La Bolsa de Comercio de Rosario anticipa un ajuste en la siembra de maíz y un crecimiento en la soja ante la presencia de El Niño.
Ante la llegada del Niño, dan las primeras estimaciones de siembra para la campaña gruesa
La Bolsa de Comercio de Rosario (BCR) proyecta una reducción del 7,3% en la siembra de maíz y un aumento del 3,7% en la soja para la campaña 2026/27. El fenómeno climático y el impacto de plagas como la chicharrita influyen en estas decisiones, mientras que los costos de combustibles y la demanda internacional marcan el rumbo de la producción agrícola.
Proyecciones de la BCR y su impacto en el mercado agrícola
Según informó Clarín, La Bolsa de Comercio de Rosario (BCR) publicó sus primeras estimaciones de siembra para la campaña gruesa de la temporada 2026/27, revelando un ajuste significativo en el área destinada al maíz y un crecimiento en la producción de soja. Según el informe, la siembra de maíz podría reducirse en un 7,3% respecto al ciclo anterior, mientras que la soja aumentaría un 3,7%. Esta distribución refleja la adaptación de los agricultores a factores climáticos y económicos, especialmente el avance de El Niño, un fenómeno que podría alterar las condiciones de cultivo.
El cambio en la composición de la siembra no solo afecta los rendimientos de los productos, sino también el equilibrio del mercado. El maíz, tradicionalmente el cultivo más importante de la región, enfrenta desafíos como el incremento de plagas y la volatilidad de los precios internacionales. Por su parte, la soja, con su mayor demanda en mercados globales y una mayor resistencia a ciertas condiciones climáticas, se posiciona como una alternativa viable para los productores.
¿Por qué el maíz pierde terreno?
El Niño, el fenómeno climático que se espera intensificar en los próximos meses, está entre los principales factores que explican la reducción de la siembra de maíz. Este fenómeno, caracterizado por la calentura de aguas del Pacífico, puede provocar sequías en la región centro-sur de Argentina, donde gran parte de la producción de maíz se concentra. Los agricultores, ante la incertidumbre, están reorientando sus estrategias para minimizar riesgos.
Además, el costo de los combustibles, que ha subido en forma acelerada, incrementa la dificultad para mantener el maíz como cultivo competitivo. El maíz es un producto que requiere más insumos y combustibles en su proceso de producción, lo que lo vuelve más sensible a las fluctuaciones de precios. En contraste, la soja tiene una mayor eficiencia en el uso de recursos, lo que la convierte en una opción más atractiva en un contexto de altos costos operativos.
La chicharrita y el dilema de los productores
La presencia de la chicharrita, una plaga que afecta tanto el maíz como la soja, también influye en las decisiones de siembra. Si bien la soja es más susceptible a esta plaga, los agricultores están adoptando prácticas de rotación de cultivos y mejoras en el manejo de plagas para mitigar su impacto. Sin embargo, el maíz sigue enfrentando desafíos, especialmente en zonas donde la plaga se ha convertido en una amenaza constante.
Los productores que han decidido reducir la siembra de maíz están buscando alternativas para diversificar sus ingresos. Algunos están apostando por cultivos de menores ciclos, como el trigo o la cebada, mientras que otros aumentan la inversión en tecnologías agrícolas para combatir las plagas y optimizar el uso de recursos. Esta adaptabilidad es clave para enfrentar la incertidumbre climática y económica que marca la campaña actual.
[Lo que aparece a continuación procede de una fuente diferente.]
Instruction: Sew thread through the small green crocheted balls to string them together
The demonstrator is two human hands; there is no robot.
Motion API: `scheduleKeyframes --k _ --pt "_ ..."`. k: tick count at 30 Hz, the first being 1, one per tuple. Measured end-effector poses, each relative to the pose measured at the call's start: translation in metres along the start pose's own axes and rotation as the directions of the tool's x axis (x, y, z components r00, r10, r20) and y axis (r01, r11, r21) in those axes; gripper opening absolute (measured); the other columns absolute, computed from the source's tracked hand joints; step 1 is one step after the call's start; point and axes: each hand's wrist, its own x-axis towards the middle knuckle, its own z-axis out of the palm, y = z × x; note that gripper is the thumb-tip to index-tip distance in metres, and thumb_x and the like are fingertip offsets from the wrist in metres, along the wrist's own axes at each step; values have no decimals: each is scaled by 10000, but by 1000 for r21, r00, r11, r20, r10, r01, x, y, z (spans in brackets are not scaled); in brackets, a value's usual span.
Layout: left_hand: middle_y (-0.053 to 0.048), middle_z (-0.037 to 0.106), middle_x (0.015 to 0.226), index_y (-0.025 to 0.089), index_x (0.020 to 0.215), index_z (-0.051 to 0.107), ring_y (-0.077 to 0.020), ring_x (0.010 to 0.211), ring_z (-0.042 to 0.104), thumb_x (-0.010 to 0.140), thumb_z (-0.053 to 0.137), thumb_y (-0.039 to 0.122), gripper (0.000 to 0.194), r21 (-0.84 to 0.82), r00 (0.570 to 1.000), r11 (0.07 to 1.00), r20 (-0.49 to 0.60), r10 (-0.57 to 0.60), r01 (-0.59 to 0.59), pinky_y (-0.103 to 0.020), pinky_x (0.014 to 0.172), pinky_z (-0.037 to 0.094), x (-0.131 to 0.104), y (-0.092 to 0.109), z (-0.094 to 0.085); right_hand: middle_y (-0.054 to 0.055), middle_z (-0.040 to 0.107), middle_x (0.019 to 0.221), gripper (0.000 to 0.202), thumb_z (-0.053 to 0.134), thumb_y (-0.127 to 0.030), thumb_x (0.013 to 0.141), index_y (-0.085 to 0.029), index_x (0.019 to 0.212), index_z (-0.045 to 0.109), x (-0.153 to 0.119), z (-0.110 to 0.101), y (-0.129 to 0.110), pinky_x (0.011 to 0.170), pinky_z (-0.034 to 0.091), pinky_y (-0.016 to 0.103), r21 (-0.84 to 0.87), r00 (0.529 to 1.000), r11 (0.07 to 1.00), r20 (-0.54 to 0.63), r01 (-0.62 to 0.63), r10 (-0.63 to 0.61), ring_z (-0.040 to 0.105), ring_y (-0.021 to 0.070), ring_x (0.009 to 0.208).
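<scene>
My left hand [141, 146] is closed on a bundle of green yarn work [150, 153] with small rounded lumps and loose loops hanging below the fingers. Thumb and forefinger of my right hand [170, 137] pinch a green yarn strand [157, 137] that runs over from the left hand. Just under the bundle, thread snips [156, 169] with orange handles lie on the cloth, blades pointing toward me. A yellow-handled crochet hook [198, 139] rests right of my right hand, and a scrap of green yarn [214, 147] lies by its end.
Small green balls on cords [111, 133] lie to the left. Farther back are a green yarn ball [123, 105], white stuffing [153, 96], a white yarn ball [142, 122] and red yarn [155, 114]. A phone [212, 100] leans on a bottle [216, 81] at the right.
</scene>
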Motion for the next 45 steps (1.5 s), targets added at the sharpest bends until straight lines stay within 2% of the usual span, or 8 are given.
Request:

La soja como motor de la producción
La soja, en cambio, se presenta como el motor de la producción agrícola en la región. Su aumento en la siembra se debe a factores como la demanda internacional, que ha crecido en los últimos años, y a la mejora en la eficiencia de las técnicas de cultivo. Además, la soja tiene una mayor capacidad de adaptación a condiciones adversas, lo que la convierte en una opción más segura para los agricultores en un contexto de incertidumbre.
El crecimiento en la producción de soja también impacta en la economía regional. Este cultivo genera empleo, impulsa la industria agroalimentaria y contribuye a la balanza comercial. Sin embargo, los productores deben seguir monitoreando los precios internacionales y las políticas comerciales, ya que la soja también enfrenta desafíos, como la competencia con otros países productores y la dependencia de mercados externos.
Las proyecciones de la BCR destacan la necesidad de adaptación de los productores ante la combinación de factores climáticos y económicos. La reducción del maíz y el crecimiento de la soja marcan un cambio estratégico que refleja la realidad del campo argentino. Sin embargo, la incertidumbre sigue siendo un factor clave, y los agricultores dependerán de la gestión de riesgos y la innovación para asegurar la sostenibilidad de la producción.